▸ **Task objective**: From the first line to the last, set down the data exactly as given.
==================================================
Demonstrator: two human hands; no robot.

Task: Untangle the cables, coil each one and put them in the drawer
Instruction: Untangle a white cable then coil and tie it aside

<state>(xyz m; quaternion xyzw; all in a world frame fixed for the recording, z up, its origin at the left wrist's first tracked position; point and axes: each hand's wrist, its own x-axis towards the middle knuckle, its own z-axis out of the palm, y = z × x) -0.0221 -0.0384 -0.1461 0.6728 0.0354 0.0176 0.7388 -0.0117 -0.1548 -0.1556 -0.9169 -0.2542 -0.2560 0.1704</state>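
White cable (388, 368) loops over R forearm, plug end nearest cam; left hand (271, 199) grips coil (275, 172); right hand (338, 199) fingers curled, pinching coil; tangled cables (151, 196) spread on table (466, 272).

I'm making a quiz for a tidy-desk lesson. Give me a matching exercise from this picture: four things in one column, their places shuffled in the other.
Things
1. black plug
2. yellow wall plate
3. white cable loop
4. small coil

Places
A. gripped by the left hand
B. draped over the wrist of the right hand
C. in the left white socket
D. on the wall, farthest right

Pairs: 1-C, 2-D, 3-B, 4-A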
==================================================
▸ **Response to this exercise**:
Demonstrator: two human hands; no robot.

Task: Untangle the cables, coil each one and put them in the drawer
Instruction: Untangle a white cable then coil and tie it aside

<state>(xyz m; quaternion xyzw; all in a world frame fixed for the recording, z up, its origin at the left wrist's first tracked position; point and axes: each hand's wrist, its own x-axis towards the middle knuckle, its own z-axis out of the palm, y = z × x) -0.0221 -0.0384 -0.1461 0.6728 0.0354 0.0176 0.7388 -0.0117 -0.1548 -0.1556 -0.9169 -0.2542 -0.2560 0.1704</state>
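White cable (388, 368) loops over R forearm, plug end nearest cam; left hand (271, 199) grips coil (275, 172); right hand (338, 199) fingers curled, pinching coil; tangled cables (151, 196) spread on table (466, 272).

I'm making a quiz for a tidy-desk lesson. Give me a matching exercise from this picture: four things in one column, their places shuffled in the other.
Things
1. black plug
2. yellow wall plate
3. white cable loop
4. small coil

Places
A. gripped by the left hand
B. draped over the wrist of the right hand
C. in the left white socket
D. on the wall, farthest right

Pairs: 1-C, 2-D, 3-B, 4-A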

The exercise is complete.